[Provided material — start]

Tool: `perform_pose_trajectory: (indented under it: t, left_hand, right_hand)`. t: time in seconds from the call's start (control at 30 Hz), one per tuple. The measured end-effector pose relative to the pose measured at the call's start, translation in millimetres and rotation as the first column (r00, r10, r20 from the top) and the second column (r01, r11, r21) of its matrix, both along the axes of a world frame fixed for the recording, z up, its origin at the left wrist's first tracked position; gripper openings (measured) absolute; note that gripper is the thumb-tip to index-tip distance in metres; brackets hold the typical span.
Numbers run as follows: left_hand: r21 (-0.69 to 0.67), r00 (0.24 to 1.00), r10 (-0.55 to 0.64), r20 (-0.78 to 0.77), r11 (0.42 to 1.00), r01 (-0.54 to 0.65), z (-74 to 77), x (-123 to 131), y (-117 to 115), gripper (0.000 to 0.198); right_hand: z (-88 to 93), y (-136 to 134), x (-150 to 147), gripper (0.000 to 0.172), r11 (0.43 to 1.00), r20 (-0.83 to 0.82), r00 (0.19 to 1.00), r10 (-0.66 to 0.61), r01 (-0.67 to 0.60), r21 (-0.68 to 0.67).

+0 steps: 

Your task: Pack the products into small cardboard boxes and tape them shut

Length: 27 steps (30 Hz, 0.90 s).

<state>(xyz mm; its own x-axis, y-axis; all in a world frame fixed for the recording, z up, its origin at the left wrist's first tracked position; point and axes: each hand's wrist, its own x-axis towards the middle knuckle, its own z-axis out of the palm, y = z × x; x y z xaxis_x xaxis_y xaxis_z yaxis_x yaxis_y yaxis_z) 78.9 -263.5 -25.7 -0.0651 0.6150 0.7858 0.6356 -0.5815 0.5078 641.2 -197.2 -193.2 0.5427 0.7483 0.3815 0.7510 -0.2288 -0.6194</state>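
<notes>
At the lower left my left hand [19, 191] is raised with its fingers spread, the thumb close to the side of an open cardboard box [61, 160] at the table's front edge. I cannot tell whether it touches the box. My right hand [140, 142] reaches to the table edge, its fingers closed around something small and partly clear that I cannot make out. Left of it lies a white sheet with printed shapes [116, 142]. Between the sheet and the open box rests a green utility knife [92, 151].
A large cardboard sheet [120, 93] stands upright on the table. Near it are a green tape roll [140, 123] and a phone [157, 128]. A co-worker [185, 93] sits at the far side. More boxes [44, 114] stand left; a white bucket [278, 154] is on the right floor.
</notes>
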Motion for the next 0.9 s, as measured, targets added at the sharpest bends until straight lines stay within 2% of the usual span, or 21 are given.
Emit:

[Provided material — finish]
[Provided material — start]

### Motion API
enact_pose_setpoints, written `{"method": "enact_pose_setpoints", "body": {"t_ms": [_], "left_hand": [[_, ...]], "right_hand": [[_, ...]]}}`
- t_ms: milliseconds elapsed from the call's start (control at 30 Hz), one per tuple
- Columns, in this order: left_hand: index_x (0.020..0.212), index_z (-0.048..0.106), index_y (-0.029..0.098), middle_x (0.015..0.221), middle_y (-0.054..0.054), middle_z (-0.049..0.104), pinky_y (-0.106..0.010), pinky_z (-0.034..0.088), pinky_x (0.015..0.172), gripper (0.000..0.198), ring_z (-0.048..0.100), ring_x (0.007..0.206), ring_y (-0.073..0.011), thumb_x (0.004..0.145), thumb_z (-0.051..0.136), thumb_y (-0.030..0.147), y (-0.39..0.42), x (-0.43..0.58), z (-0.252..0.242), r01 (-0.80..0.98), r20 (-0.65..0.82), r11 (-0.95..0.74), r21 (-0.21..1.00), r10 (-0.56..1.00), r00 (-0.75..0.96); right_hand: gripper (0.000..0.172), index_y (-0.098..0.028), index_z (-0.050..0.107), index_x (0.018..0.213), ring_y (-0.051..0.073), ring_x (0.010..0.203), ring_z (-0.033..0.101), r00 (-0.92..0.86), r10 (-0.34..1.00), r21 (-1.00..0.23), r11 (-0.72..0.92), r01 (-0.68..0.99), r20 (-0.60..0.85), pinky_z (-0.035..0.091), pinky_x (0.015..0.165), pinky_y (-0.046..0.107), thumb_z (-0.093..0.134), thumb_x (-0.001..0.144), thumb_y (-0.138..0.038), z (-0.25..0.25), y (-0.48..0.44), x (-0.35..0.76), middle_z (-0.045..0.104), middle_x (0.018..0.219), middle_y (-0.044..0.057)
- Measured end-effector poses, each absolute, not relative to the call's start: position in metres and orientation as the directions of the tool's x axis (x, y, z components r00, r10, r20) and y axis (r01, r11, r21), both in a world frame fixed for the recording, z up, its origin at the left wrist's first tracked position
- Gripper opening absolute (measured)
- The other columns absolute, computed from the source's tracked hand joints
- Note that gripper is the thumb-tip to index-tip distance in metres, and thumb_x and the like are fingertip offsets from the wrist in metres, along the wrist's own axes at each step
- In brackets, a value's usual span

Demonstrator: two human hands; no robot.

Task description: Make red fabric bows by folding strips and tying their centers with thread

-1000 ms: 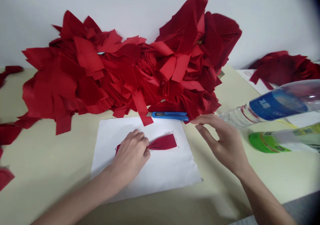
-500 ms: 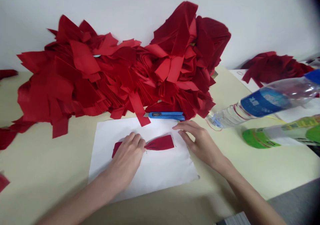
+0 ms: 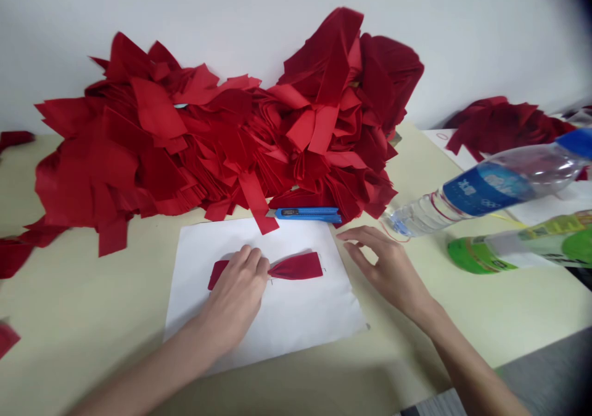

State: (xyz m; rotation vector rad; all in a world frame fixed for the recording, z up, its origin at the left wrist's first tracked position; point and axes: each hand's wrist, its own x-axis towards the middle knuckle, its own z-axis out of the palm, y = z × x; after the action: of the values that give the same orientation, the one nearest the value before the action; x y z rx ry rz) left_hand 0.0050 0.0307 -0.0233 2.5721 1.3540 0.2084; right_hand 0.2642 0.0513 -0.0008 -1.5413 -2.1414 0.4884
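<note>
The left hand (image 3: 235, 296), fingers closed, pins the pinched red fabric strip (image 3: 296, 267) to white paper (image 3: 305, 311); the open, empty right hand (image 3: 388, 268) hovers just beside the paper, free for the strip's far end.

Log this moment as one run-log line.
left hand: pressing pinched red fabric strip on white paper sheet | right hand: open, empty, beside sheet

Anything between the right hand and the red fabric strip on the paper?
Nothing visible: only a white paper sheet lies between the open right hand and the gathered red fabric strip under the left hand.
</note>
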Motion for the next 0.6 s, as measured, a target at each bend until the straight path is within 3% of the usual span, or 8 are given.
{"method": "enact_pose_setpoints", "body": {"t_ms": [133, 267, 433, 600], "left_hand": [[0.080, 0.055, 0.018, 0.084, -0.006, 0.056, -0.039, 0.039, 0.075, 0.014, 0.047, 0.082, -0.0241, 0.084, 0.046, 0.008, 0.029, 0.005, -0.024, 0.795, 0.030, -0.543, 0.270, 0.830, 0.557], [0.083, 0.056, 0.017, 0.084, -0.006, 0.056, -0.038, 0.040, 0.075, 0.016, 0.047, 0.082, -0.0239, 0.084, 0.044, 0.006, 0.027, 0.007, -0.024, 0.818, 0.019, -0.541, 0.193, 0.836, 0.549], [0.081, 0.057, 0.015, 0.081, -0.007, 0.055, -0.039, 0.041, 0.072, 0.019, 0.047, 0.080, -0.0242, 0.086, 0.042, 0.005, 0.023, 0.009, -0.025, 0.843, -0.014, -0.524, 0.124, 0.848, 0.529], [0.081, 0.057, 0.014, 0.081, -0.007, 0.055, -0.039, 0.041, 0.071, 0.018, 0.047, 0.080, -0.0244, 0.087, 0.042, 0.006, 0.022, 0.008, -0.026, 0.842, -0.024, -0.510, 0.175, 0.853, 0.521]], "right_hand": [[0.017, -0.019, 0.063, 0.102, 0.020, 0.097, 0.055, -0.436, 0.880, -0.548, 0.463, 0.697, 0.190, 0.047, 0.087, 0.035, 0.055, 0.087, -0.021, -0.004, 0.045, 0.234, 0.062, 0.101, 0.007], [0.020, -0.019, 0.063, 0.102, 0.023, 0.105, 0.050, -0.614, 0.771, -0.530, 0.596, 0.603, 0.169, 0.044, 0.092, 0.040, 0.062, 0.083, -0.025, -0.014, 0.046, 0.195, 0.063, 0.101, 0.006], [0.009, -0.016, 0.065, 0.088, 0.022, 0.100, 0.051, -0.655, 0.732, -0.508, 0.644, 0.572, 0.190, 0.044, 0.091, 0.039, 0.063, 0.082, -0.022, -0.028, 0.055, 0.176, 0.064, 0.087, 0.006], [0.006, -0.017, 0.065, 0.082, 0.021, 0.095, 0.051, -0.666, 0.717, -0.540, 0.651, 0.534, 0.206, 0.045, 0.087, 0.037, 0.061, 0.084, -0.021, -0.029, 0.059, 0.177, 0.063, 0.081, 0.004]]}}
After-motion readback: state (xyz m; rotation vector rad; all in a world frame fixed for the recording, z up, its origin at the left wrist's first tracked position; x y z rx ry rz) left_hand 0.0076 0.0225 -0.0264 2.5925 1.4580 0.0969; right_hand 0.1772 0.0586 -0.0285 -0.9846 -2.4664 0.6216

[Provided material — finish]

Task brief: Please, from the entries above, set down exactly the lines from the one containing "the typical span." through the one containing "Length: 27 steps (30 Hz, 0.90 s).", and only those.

Task output:
Tool: `perform_pose_trajectory: (indented under it: t, left_hand, right_hand)`. t: time in seconds from the call's start (control at 30 Hz), one per tuple. The measured end-effector pose relative to the pose measured at the call's start, translation in millimetres and rotation as the first column (r00, r10, r20 from the top) and the second column (r01, r11, r21) of its matrix, both along the axes of a world frame fixed for the recording, z up, its origin at the left wrist's first tracked position; gripper openings (measured) absolute; note that gripper is the thumb-tip to index-tip distance in metres; brackets hold the typical span.
Numbers run as follows: left_hand: r21 (-0.69 to 0.67), r00 (0.24 to 1.00), r10 (-0.55 to 0.64), r20 (-0.78 to 0.77), r11 (0.42 to 1.00), r01 (-0.54 to 0.65), z (-74 to 77), x (-123 to 131), y (-117 to 115), gripper (0.000 to 0.198); right_hand: z (-88 to 93), y (-136 to 134), x (-150 to 147), gripper (0.000 to 0.172), r11 (0.43 to 1.00), r20 (-0.83 to 0.82), r00 (0.19 to 1.00), r10 (-0.66 to 0.61), r01 (-0.67 to 0.60), r21 (-0.68 to 0.67).

+0 steps: 

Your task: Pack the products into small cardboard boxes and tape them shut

Length: 27 steps (30 Hz, 0.90 s).

Exercise complete, with nothing further to add.